The Power of Questioning
Question-driven human–machine interaction not only enables us to acquire knowledge and complete tasks more efficiently, but it also deeply cultivates critical thinking and creativity.
By digging beneath the surface during research, we break free from the limitations of textbooks and follow our innate curiosity to extract genuine knowledge. When making decisions, by questioning we avoid the traps of instinct and habit, leading to more rational choices that align with our values. In writing, engaging in dialogue with AI helps us overcome the limits of a single mind, expanding our thinking and refining our expression so that our work remains both broad and deep. When reading and comprehending material, questioning transforms us from passive consumers to active seekers of truth—even when faced with authoritative views, we can discern the subtle details.
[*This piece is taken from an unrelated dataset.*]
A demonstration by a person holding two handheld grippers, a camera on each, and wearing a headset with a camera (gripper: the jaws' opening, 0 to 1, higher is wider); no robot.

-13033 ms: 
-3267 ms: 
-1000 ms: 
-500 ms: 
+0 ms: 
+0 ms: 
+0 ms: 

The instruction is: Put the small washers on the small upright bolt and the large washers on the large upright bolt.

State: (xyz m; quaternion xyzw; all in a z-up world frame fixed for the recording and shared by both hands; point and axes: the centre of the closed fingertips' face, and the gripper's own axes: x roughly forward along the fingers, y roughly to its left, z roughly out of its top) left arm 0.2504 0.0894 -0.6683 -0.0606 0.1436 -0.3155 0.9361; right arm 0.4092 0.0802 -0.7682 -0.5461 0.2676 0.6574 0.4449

At its core, this all hinges on assigning AI the correct role: it is not meant to replace our thinking, but to extend it. We use questioning to harness AI as an accelerator in our cognitive processes; simultaneously, we, with our uniquely human judgment, vet AI’s outputs, merging machine intelligence with human insight to achieve results far superior to what was possible before. In the AI era, the most powerful asset isn’t AI itself, but the person who can use it effectively. And the first requirement for effective use is the ability to ask questions.